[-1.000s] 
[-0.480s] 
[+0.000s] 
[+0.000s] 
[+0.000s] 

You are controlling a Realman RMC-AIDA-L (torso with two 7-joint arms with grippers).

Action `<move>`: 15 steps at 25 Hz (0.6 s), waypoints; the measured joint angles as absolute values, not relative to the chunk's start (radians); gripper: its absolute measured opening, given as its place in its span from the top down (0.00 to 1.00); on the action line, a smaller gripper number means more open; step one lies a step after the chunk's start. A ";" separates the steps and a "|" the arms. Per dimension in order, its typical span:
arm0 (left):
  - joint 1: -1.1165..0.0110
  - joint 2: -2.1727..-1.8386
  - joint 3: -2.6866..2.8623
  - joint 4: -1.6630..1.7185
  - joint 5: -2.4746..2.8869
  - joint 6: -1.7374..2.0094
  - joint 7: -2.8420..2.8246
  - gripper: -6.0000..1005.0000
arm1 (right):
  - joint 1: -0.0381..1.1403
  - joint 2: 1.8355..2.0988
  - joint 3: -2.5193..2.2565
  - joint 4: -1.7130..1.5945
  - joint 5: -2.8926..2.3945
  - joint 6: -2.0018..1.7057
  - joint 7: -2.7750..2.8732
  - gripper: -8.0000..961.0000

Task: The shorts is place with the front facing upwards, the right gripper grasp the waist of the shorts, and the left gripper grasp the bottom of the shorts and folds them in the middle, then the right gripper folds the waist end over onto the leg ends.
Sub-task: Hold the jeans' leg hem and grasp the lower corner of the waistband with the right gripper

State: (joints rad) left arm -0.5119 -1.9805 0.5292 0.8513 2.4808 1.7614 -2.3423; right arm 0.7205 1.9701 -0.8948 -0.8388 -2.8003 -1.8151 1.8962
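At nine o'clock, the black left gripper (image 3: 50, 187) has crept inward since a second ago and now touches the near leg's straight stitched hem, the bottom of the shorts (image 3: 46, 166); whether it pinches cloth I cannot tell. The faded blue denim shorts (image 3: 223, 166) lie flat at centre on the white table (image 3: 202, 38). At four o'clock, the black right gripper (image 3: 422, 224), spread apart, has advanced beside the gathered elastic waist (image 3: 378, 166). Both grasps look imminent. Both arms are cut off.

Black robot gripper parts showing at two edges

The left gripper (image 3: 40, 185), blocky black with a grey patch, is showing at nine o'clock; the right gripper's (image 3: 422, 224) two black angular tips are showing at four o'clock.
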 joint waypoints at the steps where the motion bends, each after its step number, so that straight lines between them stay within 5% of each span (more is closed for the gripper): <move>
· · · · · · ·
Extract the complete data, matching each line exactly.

[-1.000s] 
[-0.480s] 
[+0.000s] 
[+0.000s] 
[+0.000s] 

You are controlling a Realman RMC-AIDA-L (torso with two 7-joint arms with grippers).

Action `<move>`: 15 steps at 25 Hz (0.6 s), waypoints; the measured joint angles as absolute values, not relative to the chunk's start (radians); gripper: its absolute measured opening, given as its place in its span from the top down (0.00 to 1.00); on the action line, a smaller gripper number means more open; step one lies a step after the chunk's start. A ";" separates the steps and a "|" the arms. Per dimension in order, its typical span:
arm0 (left):
  - joint 1: -1.1165..0.0110
  - joint 2: -2.1727..-1.8386
  - joint 3: -2.6866..2.8623
  - joint 4: -1.6630..1.7185
  - joint 5: -2.4746..2.8869
  - joint 6: -1.7374..2.0094
  - joint 7: -2.8420..2.8246
  - gripper: -6.0000..1005.0000
arm1 (right):
  - joint 1: -0.0381..1.1403
  - joint 2: 1.8355..2.0988
  - joint 3: -2.5193..2.2565
  - joint 4: -1.7130..1.5945
  - joint 5: -2.8926..2.3945
  - joint 6: -2.0018..1.7057
  - joint 7: -2.7750..2.8732
  - gripper: -8.0000..961.0000

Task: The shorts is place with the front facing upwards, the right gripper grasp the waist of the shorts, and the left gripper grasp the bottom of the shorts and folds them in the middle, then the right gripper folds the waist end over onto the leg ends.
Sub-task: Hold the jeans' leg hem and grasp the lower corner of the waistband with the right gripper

State: (joints rad) left arm -0.5119 -1.9805 0.5292 0.8513 2.4808 1.7614 -2.3423; right arm 0.7205 1.9701 -0.8948 -0.8388 -2.8003 -1.8151 1.8962
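At nine o'clock, the black left gripper (image 3: 50, 187) has crept inward since a second ago and now touches the near leg's straight stitched hem, the bottom of the shorts (image 3: 46, 166); whether it pinches cloth I cannot tell. The faded blue denim shorts (image 3: 223, 166) lie flat at centre on the white table (image 3: 202, 38). At four o'clock, the black right gripper (image 3: 422, 224), spread apart, has advanced beside the gathered elastic waist (image 3: 378, 166). Both grasps look imminent. Both arms are cut off.

Black robot gripper parts showing at two edges

The left gripper (image 3: 40, 185), blocky black with a grey patch, is showing at nine o'clock; the right gripper's (image 3: 422, 224) two black angular tips are showing at four o'clock.
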 joint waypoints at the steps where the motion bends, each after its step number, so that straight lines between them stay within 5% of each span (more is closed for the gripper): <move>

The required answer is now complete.